5. Sob o governo Bolso-Dória, com um programa de privatização, ter aprovado o Sampaprev em São Paulo, significa abrir as portas para a implantação dos vouchers para saúde e educação em todo o estado. Em vez de investir o dinheiro público em serviços públicos, gratuitos e para todos, usam o dinheiro para financiar a privatização. Além disso, estudos apontam que, nos EUA onde medidas semelhantes foram implantadas, as famílias mais ricas conseguem acessar os serviços de melhor qualidade, enquanto que as piores escolas/hospitais sobram para as famílias mais pobres. [1]
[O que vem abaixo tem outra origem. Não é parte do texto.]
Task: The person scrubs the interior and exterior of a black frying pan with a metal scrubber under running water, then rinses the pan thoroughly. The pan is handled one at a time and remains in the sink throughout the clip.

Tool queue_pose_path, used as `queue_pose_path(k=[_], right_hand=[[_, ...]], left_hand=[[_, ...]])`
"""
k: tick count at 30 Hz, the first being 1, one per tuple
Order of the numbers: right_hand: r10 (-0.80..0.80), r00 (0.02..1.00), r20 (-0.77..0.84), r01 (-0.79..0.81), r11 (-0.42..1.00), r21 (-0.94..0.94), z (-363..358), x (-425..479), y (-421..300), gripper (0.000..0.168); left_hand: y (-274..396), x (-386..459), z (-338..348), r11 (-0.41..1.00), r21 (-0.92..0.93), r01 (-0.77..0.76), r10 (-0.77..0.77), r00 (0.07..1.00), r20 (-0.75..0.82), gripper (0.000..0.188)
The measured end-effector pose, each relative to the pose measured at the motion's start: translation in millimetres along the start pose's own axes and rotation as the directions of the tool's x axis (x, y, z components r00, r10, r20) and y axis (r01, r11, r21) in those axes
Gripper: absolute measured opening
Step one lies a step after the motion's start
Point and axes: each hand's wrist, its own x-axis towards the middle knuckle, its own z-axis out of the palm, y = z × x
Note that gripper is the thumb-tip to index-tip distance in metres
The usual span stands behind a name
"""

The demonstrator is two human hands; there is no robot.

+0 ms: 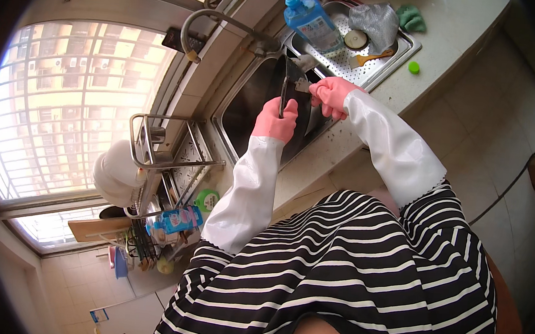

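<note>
My left hand [275, 120], in a pink rubber glove with a long white sleeve, grips the edge of a dark pan [302, 114]. The pan is tilted up on its side over the sink basin [246, 111]. In my right hand [333, 97], gloved the same way, is a small flat scraper [302, 85] with a pale, dull blade. Its blade points left at the pan's dark face; whether it touches cannot be made out. My fingers hide the scraper's handle. A greyish crumpled cloth or pad [306, 62] lies at the basin's far edge, beyond the pan.
A curved faucet [223, 15] arches beside the basin. The perforated drainboard [374, 74] holds a blue pump bottle [314, 24], silvery wrap [375, 25], a round lid [355, 39] and an orange-handled brush [372, 57]. A green cap [414, 67] lies on the counter. A metal dish rack [178, 163] stands left.
</note>
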Motion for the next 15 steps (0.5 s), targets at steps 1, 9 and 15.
queue_pose_path(k=[1, 9, 15], right_hand=[[0.011, 1.0, -0.023, -0.012, 1.0, -0.026, -3.0, -4.6, -0.5, 0.036], [-0.037, 0.998, 0.056, 0.032, 0.996, 0.078, 14.8, -43.4, -6.5, 0.037], [-0.063, 0.991, -0.114, 0.06, 0.998, -0.029, 16.4, -30.4, -11.2, 0.031]], left_hand=[[5.6, -2.5, -2.3, 1.0, -0.016, 0.027, -0.027, 1.0, 0.011, 0.029], [1.3, -13.9, -8.0, 0.987, -0.142, -0.071, 0.085, 0.992, 0.094, 0.032], [-4.8, -16.9, -0.4, 0.996, -0.079, -0.051, 0.057, 0.996, 0.071, 0.033]])
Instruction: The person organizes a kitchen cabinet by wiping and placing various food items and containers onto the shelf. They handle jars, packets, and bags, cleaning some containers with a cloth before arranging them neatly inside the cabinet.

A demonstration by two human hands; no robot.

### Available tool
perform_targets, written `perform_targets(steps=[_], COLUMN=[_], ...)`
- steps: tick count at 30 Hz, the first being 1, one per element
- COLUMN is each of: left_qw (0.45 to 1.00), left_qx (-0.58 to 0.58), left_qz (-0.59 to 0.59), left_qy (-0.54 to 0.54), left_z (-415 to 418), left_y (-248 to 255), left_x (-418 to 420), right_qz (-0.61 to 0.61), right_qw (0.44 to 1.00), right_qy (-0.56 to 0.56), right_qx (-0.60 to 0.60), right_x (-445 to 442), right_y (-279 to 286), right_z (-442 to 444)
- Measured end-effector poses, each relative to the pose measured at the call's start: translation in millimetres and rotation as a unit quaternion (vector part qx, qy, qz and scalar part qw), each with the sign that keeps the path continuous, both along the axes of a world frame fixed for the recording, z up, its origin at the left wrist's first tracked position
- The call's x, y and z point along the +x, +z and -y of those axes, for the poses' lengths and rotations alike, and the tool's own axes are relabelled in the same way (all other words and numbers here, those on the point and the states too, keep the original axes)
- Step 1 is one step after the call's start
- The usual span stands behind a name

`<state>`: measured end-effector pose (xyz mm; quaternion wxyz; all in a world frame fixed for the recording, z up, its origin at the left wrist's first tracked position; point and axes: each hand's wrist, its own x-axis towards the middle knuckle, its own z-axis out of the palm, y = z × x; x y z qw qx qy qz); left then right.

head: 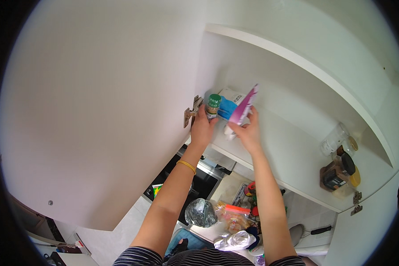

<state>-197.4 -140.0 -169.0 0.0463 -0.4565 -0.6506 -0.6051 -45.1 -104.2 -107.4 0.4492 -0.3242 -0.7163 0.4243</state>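
Note:
Inside an open wall cabinet, my left hand (202,128) is closed around the lower part of a small jar (213,105) with a green lid. The jar stands upright near the cabinet's left side, close to the door hinge. My right hand (247,128) pinches a pink and white packet (243,108), which is tilted on edge. Behind the two hands, a blue and white packet (227,107) bearing print rests on the shelf (272,139). Part of it is hidden by the jar and the pink packet. A white piece below the pink packet is blurred.
The open cabinet door (96,116) fills the left. A brown-filled jar with a black lid (337,171) and a clear jar (334,139) stand at the shelf's right end. Below are a black cooktop (202,184), a zip bag (236,216) and a pan (297,232).

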Motion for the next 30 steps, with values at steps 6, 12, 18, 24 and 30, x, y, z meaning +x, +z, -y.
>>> perform_targets(steps=[6,12,18,24,30], left_qw=[0.999,0.989,0.992,0.990,0.989], left_qx=[-0.044,-0.143,-0.123,-0.136,-0.149], left_qz=[0.006,0.011,-0.002,-0.019,-0.020], left_qy=[-0.015,-0.027,0.009,0.038,-0.002], left_z=[-1,-15,-51,-86,-99], left_y=[4,18,22,20,26], left_x=[2,-5,7,6,-3], right_qz=[-0.005,0.025,-0.012,0.049,0.039], right_qw=[0.996,0.997,0.985,0.983,0.970], right_qy=[-0.078,-0.059,-0.082,-0.172,-0.201], right_qx=[0.050,0.040,0.153,0.049,0.134], right_x=[27,7,-6,-7,-3], right_y=[-5,-13,-35,-27,-52], right_z=[-60,-105,-150,-124,-147])
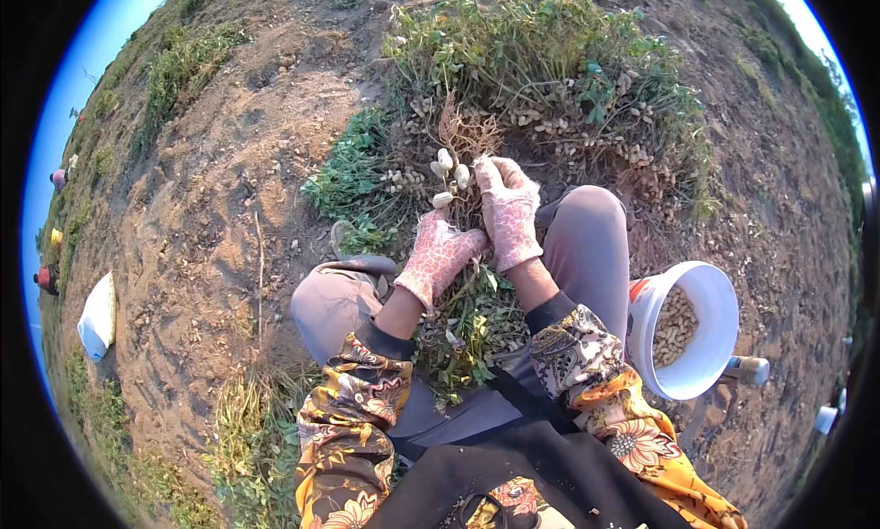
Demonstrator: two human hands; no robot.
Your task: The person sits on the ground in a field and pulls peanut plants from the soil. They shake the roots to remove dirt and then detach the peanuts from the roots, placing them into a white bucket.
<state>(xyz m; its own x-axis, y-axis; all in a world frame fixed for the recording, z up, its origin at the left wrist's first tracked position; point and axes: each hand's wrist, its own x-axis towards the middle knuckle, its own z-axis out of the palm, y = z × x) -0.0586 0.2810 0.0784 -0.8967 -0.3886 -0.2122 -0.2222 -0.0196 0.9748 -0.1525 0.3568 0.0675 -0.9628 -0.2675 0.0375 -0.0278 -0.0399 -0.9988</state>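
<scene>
My left hand (440, 257), in a pink-and-white knit glove, grips the stems of an uprooted peanut plant (467, 209). Its reddish roots (467, 130) point away from me, and its leafy tops (474, 343) hang down between my legs. Several pale peanut pods (443, 160) dangle from the plant just beyond my left fingers. My right hand (510, 209), in a matching glove, has its fingers curled in at the right side of the roots; what lies inside them is hidden. Beyond both hands lies a heap of peanut plants (536, 54) with pods showing along its near edge.
A white bucket (701, 336), partly filled with peanuts (674, 328), is tilted beside my right knee, near a cylindrical object (748, 369). Green plants (354, 164) lie at the left of the heap. A white sack (98, 316) sits farther left, with people (47, 279) in the distance.
</scene>
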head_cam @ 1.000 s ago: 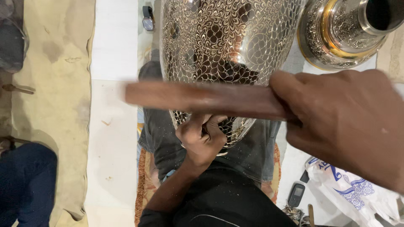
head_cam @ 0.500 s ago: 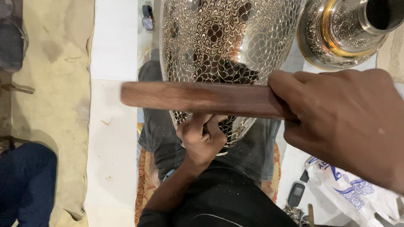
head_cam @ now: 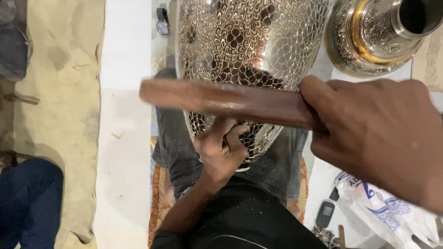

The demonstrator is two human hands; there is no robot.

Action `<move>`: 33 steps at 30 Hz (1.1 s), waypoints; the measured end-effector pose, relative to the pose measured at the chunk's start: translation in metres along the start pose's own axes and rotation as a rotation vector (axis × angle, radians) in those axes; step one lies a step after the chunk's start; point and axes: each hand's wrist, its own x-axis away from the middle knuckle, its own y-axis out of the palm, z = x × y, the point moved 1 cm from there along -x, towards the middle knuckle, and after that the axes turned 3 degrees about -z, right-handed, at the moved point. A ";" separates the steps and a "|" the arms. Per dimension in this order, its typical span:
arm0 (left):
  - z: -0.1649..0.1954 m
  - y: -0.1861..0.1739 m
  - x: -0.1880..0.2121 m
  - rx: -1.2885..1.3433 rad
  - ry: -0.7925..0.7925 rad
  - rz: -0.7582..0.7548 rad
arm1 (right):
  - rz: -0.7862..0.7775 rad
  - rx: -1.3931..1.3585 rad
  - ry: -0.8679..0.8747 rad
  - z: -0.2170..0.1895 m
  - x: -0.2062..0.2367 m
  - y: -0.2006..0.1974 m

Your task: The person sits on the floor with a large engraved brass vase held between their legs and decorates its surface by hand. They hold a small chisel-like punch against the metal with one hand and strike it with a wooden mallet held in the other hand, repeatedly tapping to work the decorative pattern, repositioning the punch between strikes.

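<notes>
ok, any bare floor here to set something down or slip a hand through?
Free: the white floor strip between the beige cloth and the person's leg. Crowded: the lap, where the left hand presses the engraved vase and the right hand holds the wooden stick; also lower right, with plastic bag and phone.

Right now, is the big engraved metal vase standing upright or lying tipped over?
Tipped: the engraved silver metal vase lies across the person's lap, left hand against its lower end, right hand holding a brown wooden stick over it.

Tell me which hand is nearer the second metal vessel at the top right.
Right. The right hand, gripping the wooden stick, sits just below the second metal vessel. The left hand is further off, pressed against the large engraved vase on the lap.
</notes>
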 end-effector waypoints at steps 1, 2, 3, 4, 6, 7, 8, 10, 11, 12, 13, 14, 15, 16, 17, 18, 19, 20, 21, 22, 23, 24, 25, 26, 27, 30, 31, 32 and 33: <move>-0.001 0.000 0.000 -0.058 -0.005 0.007 | 0.011 0.016 -0.002 0.001 0.001 0.000; -0.001 0.001 0.000 -0.005 0.003 0.005 | 0.179 -0.087 -0.073 0.002 -0.001 -0.001; -0.001 0.001 0.001 0.049 0.004 0.002 | 0.340 -0.192 -0.143 0.002 0.000 -0.003; -0.002 0.002 0.000 0.107 0.012 -0.001 | 0.323 -0.212 -0.148 0.004 -0.001 -0.003; -0.002 0.002 -0.001 0.027 0.029 -0.031 | 0.290 -0.248 -0.169 0.005 -0.001 -0.002; -0.002 0.003 -0.001 -0.013 0.041 -0.046 | 0.175 -0.161 -0.109 0.007 -0.002 0.000; -0.002 0.003 -0.001 -0.017 0.031 -0.028 | 0.071 -0.075 -0.045 0.006 -0.001 0.002; -0.001 0.006 -0.002 -0.026 -0.007 -0.001 | 0.072 -0.136 -0.037 0.008 -0.001 0.005; 0.001 0.007 -0.001 -0.014 -0.009 -0.010 | 0.174 -0.282 -0.089 0.010 -0.001 0.006; 0.001 0.008 -0.002 0.001 -0.003 -0.014 | 0.286 -0.424 -0.138 0.012 -0.001 0.005; 0.002 0.010 -0.003 0.012 0.004 -0.014 | 0.153 -0.233 -0.089 0.014 -0.002 0.007; 0.003 0.011 -0.003 0.000 0.004 -0.018 | 0.023 -0.043 -0.038 0.017 -0.001 0.008; 0.003 0.011 -0.003 -0.014 0.014 -0.022 | 0.037 -0.044 -0.042 0.019 -0.002 0.009; 0.003 0.012 -0.004 -0.027 0.024 -0.026 | 0.050 -0.046 -0.047 0.020 -0.003 0.008; 0.003 0.012 -0.005 -0.004 0.029 -0.033 | 0.185 -0.236 -0.119 0.020 -0.004 0.007; 0.004 0.013 -0.004 0.022 0.028 -0.041 | 0.316 -0.427 -0.185 0.020 -0.004 0.006; 0.003 0.013 -0.004 0.051 0.032 -0.048 | 0.173 -0.243 -0.130 0.021 -0.005 0.007; 0.003 0.014 -0.004 0.033 0.031 -0.059 | 0.035 -0.058 -0.074 0.021 -0.006 0.008; 0.002 0.016 -0.004 0.013 0.033 -0.068 | -0.098 0.126 -0.015 0.022 -0.007 0.010; 0.001 0.017 -0.004 -0.010 0.037 -0.077 | -0.029 0.002 -0.032 0.023 -0.008 0.010; -0.001 0.018 -0.004 -0.003 0.035 -0.068 | 0.037 -0.123 -0.048 0.024 -0.008 0.010; -0.001 0.019 -0.004 0.004 0.028 -0.061 | 0.098 -0.248 -0.063 0.025 -0.009 0.011; -0.002 0.020 -0.003 0.016 0.022 -0.055 | 0.042 -0.140 -0.061 0.026 -0.009 0.013; -0.004 0.022 -0.005 0.023 0.033 -0.077 | -0.010 -0.029 -0.059 0.028 -0.009 0.015; -0.005 0.024 -0.007 0.028 0.045 -0.095 | -0.060 0.083 -0.060 0.032 -0.009 0.017; -0.002 0.025 -0.008 0.012 0.043 -0.086 | 0.169 -0.316 -0.134 0.037 -0.011 0.023; 0.001 0.024 -0.006 0.007 0.028 -0.079 | 0.077 -0.189 -0.101 0.038 -0.011 0.026; 0.002 0.025 -0.007 0.002 0.037 -0.092 | -0.008 -0.056 -0.065 0.041 -0.011 0.028; 0.004 0.026 -0.008 -0.005 0.048 -0.100 | -0.087 0.078 -0.031 0.043 -0.011 0.030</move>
6. A luta contra a Reforma da Previdência – uma luta que mobilizou milhares de trabalhadores durante os anos de governo Temer e que forjou a maior greve geral da história do país em 28 de abril de 2017 – busca ser realizada em estados e municípios. Se for aprovada em São Paulo - capital política e econômica do Brasil – será motivo de comemoração para todos os patrões. Mas se for derrotada aqui, oxigena e anima trabalhadores, dando o exemplo a ser seguido para todos os trabalhadores do país.

7. Num contexto de crise econômica, o capital busca explorar ainda mais os trabalhadores. Para isso, é preciso fazer com que os trabalhadores trabalhem mais, trabalhem até morrer. É com esse sentido que reformas da previdência ou trabalhistas, com o mesmo sentido, vêm sendo ou buscando ser implementadas em vários cantos do mundo, como na França, na Tunísia, na Rússia, no Brasil. Essa não é uma exclusividade nossa, mas está conectada com as necessidades dos capitalistas a nível mundial. Mas nós não queremos trabalhar até morrer! Os interesses deles estão em oposição aos nossos e derrotar a reforma da previdência e o Sampaprev é também uma demonstração dos nossos interesses enquanto classe, contra os capitalistas.

Porque a classe operária e sua juventude devem estar ao lado dos servidores em greve? 

Nós somos os principais afetados pela precarização dos serviços públicos, pois somos nós que utilizamos as escolas, os postos de saúde. Somos nós que não podemos pagar escolas privadas ou que temos que trabalhar dobrado para consegui-lo. Somos nós que encaramos o vestibular porque não investem para criar vagas para todos nas universidades públicas.

Somos nós que dependemos do serviço público de saúde para realizar exames, conseguir remédios e tratar doenças. E muitos de nós morre em filas de espera pelo descaso e a falta de investimento público nessas áreas.
Por isso, temos que estar ao lado dos trabalhadores servidores em greve, pois a luta que eles estão travando afeta diretamente às nossas vidas. E a vitória deles nesse combate é uma vitória para nossa classe.

A Liberdade e Luta juntamente com o coletivo Educadores pelo Socialismo esteve presente na assembleia dos servidores, difundindo panfletos, conversando com os servidores, vendendo jornais e explicando que o Sampaprev é a reforma da previdência em escala local e que devemos dar o exemplo de luta ao restante do Brasil, derrotando o projeto. A Liberdade e Luta irá participar dos comandos de greve, ajudando os professores a mobilizar e paralisar escolas contra o ataque aos serviços públicos. Convidamos todos os jovens e trabalhadores a apoiarem a greve, se juntarem a nós nos comandos de greve e se mobilizarem contra reforma da previdência.


TODO APOIO À GREVE DOS SERVIDORES DE SP!
NÃO AO SAMPAPREV!
ABAIXO A REFORMA DA PREVIDÊNCIA!
FORA BOLSO-DÓRIA-COVAS!

[1] Como Bolsonaro e Guedes pretendem destruir a educação pública. Evandro Colzani. Foice e Martelo nº130.